On first impulse, my hate vote was going to be "I Still Haven't Found What I'm Looking For," but I have to say, seeing them play it live a couple of times took the energy out of my hate. "Where the Streets Have No Name" still won't make my list, but seeing that live made it undeniable in that context too. Also hated "Mysterious Ways" until seeing my 2-year-old niece dance to it, at which point its awesomeness became obvious, and now that's at the bottom of my list. Those are probably my least favorite albums, but to hate a song, you have to remember it. I'll probably go with "Angel of Harlem."

Pete Scholtes, Thursday, 28 July 2011 14:41 (fourteen years ago)

Rattle and Hum has a buncha contenders. When Love Comes To Town is dire, and the two remakes are hilariously bad.

Euler, Thursday, 28 July 2011 14:44 (fourteen years ago)

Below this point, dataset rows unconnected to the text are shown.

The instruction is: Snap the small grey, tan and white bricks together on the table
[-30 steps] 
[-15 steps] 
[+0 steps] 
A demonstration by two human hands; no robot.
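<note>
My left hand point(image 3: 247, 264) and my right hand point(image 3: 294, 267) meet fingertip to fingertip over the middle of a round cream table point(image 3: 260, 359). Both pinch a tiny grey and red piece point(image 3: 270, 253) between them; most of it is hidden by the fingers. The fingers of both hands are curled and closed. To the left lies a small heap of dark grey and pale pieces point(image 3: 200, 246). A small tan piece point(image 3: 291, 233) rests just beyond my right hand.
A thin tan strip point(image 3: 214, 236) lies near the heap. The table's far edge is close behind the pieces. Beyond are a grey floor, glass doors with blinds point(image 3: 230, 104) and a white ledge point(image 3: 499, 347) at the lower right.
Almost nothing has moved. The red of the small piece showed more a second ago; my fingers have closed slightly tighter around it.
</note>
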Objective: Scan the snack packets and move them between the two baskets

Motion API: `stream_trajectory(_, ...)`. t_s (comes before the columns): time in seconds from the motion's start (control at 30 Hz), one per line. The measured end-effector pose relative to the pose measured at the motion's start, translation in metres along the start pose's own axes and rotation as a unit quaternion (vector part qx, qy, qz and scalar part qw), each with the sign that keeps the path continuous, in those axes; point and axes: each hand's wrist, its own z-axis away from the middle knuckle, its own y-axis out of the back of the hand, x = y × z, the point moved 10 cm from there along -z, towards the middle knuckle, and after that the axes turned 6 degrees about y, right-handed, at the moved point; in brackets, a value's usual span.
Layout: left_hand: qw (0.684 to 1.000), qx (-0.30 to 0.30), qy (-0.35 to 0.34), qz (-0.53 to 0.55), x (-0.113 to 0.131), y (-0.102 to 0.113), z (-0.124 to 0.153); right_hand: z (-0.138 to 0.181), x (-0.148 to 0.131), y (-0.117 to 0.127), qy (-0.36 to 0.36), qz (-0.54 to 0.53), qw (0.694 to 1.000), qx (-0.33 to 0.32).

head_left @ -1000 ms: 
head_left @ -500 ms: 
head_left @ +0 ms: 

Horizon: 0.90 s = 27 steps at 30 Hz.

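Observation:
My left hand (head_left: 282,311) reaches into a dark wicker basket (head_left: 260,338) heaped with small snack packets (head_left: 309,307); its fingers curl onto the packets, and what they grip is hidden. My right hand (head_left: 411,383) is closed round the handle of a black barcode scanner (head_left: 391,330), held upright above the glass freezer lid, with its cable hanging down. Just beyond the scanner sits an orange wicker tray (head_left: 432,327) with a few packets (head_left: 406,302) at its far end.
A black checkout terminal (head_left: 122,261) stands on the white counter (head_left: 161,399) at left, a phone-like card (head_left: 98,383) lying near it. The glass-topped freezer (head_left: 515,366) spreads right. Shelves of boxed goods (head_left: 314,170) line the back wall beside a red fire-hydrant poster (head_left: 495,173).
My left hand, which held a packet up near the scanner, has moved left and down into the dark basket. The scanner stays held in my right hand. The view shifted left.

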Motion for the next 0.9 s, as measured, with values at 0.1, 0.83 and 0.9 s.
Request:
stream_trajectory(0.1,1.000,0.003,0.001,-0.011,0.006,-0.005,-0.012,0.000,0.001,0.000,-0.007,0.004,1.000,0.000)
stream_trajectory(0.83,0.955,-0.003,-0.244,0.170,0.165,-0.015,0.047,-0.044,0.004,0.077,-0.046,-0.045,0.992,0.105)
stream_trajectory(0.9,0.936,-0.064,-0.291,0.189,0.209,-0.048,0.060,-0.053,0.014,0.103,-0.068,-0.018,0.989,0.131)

I honestly don't think I could do 20 songs for any band and def not U2 however I do count one of theirs as among my favorite ever songs and that is "Out of Control". Why? Because it is the best. That's why.

ladies love draculas like children love stray dogs (ENBB), Thursday, 28 July 2011 14:45 (fourteen years ago)

Oh and I got to meet Bono a couple years ago when I was working on a project dealing with HIV/AIDS patients in sub-Saharan Africa and he was tiny, funny, charismatic as hell and pretty great all around. Fuck the Bono haters imo. I think he's sort of awesome.

ladies love draculas like children love stray dogs (ENBB), Thursday, 28 July 2011 14:47 (fourteen years ago)

I honestly don't think I could do 20 songs for any band

seriously?

an excellent source of vitamins and minerals (WmC), Thursday, 28 July 2011 14:47 (fourteen years ago)

Out of Control is terrific. On my listen to Boy yesterday it was the standout.

Euler, Thursday, 28 July 2011 14:47 (fourteen years ago)

she also said bono was awesome, so grain of salt.

apichathong song (strongo hulkington's ghost dad), Thursday, 28 July 2011 14:48 (fourteen years ago)

lol - he really was!!

Seriously. OK well maybe I could but I don't have the attention span for that sort of thing and I'm not really a list person. I'm also not and never have been an album person. I honestly can't remember the last time I listened to a whole album start to finish without skipping some songs. Some of these polls have sort of amazed me insofar as that (for example) I was like "Oh man, I love the Pet Shop Boys!" and then I opened the thread and it wasn't until like half-way through that I started recognizing songs and then I was like "Well damn, maybe I don't love them as much as I thought I do".

ladies love draculas like children love stray dogs (ENBB), Thursday, 28 July 2011 14:51 (fourteen years ago)

Ok so maybe I like U2 a little more then I let one because I did once (albeit a very long time ago) sit in my car all night in freezing weather so that I could be at Tower at 5:00 am to buy what, aside from the first Pixies shows in London, remain the most expensive concert tix I've ever bought.

BUT when they played Out of Control that night I may have jumped and screamed a little bit. OK, I totally did.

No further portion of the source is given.